Penfeunteniou : burellé de dix pièces de gueules et d’argent. — Devise : Plura quam opto.

Combout, sr. de Trévannec : de gueules au lion d’argent, armé, lampassé et couronné d’or.

 

A la "Montre" de l'Evêché de Cornouailles de l'an 1481 qui s'est tenue à Carhaix les 4 et 5 septembre, revue militaire à laquelle tous les nobles devaient participer munis de l'équipement en rapport avec leur fortune, les nobles suivants de Loctudy étaient présents :

Jacob Kerguisio, représenté par Jehan son fils, archer en brigandine et pertuisanne ;

Corentin Tremillec, archer en brigandine et pertuisanne ;

Jehan Kervereguin, représenté par Jehan Corvelen, archer en brigandine ;

René Le Guillou, archer en brigandine ;

Louis Harscouet, mineur, représenté par Pierre Guichard, archer en brigandine.
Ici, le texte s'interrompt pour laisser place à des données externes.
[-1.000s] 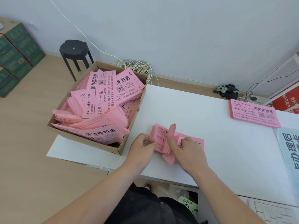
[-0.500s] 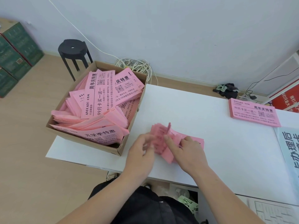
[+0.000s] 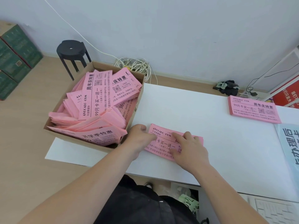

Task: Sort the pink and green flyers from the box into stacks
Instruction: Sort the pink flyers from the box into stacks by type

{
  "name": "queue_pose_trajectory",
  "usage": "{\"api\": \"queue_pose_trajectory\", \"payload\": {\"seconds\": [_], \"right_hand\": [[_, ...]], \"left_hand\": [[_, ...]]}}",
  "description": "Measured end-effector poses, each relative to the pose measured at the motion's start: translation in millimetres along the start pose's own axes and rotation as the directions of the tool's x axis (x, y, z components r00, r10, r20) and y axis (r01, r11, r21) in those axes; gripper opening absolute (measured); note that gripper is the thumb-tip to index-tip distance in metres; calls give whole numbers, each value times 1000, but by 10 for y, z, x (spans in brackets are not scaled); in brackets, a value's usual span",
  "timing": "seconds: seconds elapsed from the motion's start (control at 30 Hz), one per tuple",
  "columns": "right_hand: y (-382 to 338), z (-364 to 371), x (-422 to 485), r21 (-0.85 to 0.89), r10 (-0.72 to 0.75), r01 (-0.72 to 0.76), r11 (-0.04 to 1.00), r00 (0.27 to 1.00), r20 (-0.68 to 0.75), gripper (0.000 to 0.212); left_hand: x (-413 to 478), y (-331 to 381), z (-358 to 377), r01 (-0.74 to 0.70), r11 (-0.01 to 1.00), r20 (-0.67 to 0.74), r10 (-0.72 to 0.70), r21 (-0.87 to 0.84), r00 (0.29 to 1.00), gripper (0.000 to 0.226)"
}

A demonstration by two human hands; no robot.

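A small pile of pink flyers point(image 3: 163, 139) lies flat on the white table point(image 3: 202, 110), just right of the cardboard box point(image 3: 136, 102). My left hand point(image 3: 139, 140) holds the pile's left end, thumb on top and fingers curled at its edge. Flat on the pile's right half rests my right hand point(image 3: 190, 148), fingers straight. The box is full of loose pink flyers point(image 3: 97, 97) lying at all angles. A neat stack of pink flyers point(image 3: 254, 109) sits at the table's far right. No green flyer shows in the box.
A pale blue printed sheet point(image 3: 289, 143) lies at the table's right edge. A black stool point(image 3: 71, 50) and a tangle of white cable point(image 3: 134, 65) stand behind the box. Green cartons point(image 3: 14, 59) are stacked on the floor at left.
The pink flyers that both hands held fanned and partly upright now lie flat as one pile. My right hand has gone from pinching them to lying flat on top.
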State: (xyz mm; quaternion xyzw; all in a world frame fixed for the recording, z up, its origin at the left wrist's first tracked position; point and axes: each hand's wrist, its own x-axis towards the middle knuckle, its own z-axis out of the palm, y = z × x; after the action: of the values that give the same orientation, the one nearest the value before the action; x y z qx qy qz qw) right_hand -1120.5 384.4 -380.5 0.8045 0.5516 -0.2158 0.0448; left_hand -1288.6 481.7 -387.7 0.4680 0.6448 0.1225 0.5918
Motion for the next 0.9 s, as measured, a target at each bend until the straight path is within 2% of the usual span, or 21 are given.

A la "Montre" de l'Evêché de Cornouailles de l'an 1562 qui s'est tenue à Quimper les 15 et 16 mai, les nobles suivants de Loctudy apparaissent :

Le sieur de Trenanec, présent, dict faire archer ;

Christophe Kerloux, présent, dict faire arquebusier à cheval ;

Yvon Pratanach, default ;

Henry Kerleryguen, mineur, par Louis Raoulec, présent, dict faire pique sèche.